4°) de mettre à la charge de l'Etat la somme de 1 500 euros à verser à son conseil sur le fondement des dispositions combinées des articles L. 761-1 du code de justice administrative et 37 de la loi du 10 juillet 1991.

Il soutient que :

- la décision portant obligation de quitter le territoire français a été prise par une autorité incompétente et a été prise en méconnaissance des dispositions de l'article 8 de la convention européenne de sauvegarde des droits de l'homme et des libertés fondamentales ;

- la décision refusant l'octroi d'un délai de départ volontaire n'établit pas le risque de fuite ;

- la décision fixant le pays de renvoi a été prise en méconnaissance des stipulations de l'article 3 de la convention européenne de sauvegarde des droits de l'homme et des libertés fondamentales ;

- la décision portant interdiction de retour sur le territoire français a été prise par une autorité incompétente et est entachée d'une erreur manifeste d'appréciation.

Par un mémoire en défense enregistré le 24 juin 2024, le préfet de la Seine-Saint-Denis conclut au rejet de la requête comme irrecevable car portée devant une juridiction incompétente pour en connaitre.

Vu les autres pièces du dossier.

Vu :

- la convention européenne de sauvegarde des droits de l'homme et des libertés fondamentales ;

- le code de l'entrée et du séjour des étrangers et du droit d'asile ;

-la loi n° 91-647 du 10 juillet 1991 ;

-le code de justice administrative.

La présidente du tribunal a désigné M. Baffray, vice-président, dans les fonctions de magistrat désigné chargé du contentieux des mesures d'éloignement.

Les parties ont été régulièrement averties du jour de l'audience.

Le rapport de M. Baffray a été lu au cours de l'audience publique à l'issue de laquelle la clôture de l'instruction a été prononcée.

Considérant ce qui suit :

1. En premier lieu, aux termes de l'article L. 614-13 du code de l'entrée et du séjour des étrangers et du droit d'asile : " La décision de placement en rétention administrative ne peut être contestée que devant le juge des libertés et de la détention, conformément aux dispositions de l'article L. 741-10 ".

2. M. D, alias A E, né le 6 décembre 1976 à Ankubura, de nationalité sri-lankaise, a présenté une requête tendant à l'annulation de l'arrêté du 15 mai 2024 du préfet de la Seine-Saint-Denis, pris en réalité par le préfet de Seine-et-Marne, lequel ne prononce pas son obligation de quitter le territoire français mais ordonne uniquement son placement en rétention administrative.

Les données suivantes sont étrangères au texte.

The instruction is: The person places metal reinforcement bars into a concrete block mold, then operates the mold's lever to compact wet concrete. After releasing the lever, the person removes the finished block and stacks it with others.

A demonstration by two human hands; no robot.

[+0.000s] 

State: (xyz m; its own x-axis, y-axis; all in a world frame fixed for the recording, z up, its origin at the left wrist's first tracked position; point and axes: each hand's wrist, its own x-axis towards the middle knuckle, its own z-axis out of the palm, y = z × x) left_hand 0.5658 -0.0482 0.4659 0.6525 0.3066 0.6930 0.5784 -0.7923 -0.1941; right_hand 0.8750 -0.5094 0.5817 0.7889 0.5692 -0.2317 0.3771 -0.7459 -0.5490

Comme le fait valoir en défense le préfet de la Seine-Saint-Denis, et conformément aux dispositions citées aux point précédent, il n'appartient qu'au juge judiciaire de statuer sur des conclusions dirigées contre une telle mesure de rétention administrative, tandis que les conclusions dirigées contre un arrêté du 14 mai 2024 prononçant une obligation de quitter le territoire français et les décisions qui l'assortissent sont dirigées contre un acte inexistant.

3. Il résulte de ce qui précède que la requête de M. D doit être rejetée en toutes ses conclusions, y compris celles tendant à l'admission au bénéfice de l'aide juridictionnelle à titre provisoire dans la mesure où son action est manifestement irrecevable au sens de l'article 7 de la loi du 10 juillet 1991.

DÉCIDE :

Article 1er : La requête de M. D est rejetée.

Article 2 : Le présent jugement sera notifié à M. A D, à Me Namigohgar et au préfet de la Seine-Saint-Denis.

Rendu public par mise à disposition au greffe le 9 juillet 2024.

Le magistrat désigné,

J.-F. BaffrayLa greffière de l'audience,

M. B

La République mande et ordonne au préfet de la Seine-Saint-Denis et à tout autre préfet compétent en ce qui le concerne ou à tous commissaires de justice à ce requis en ce qui concerne les voies de droit commun contre les parties privées, de pourvoir à l'exécution de la présente décision.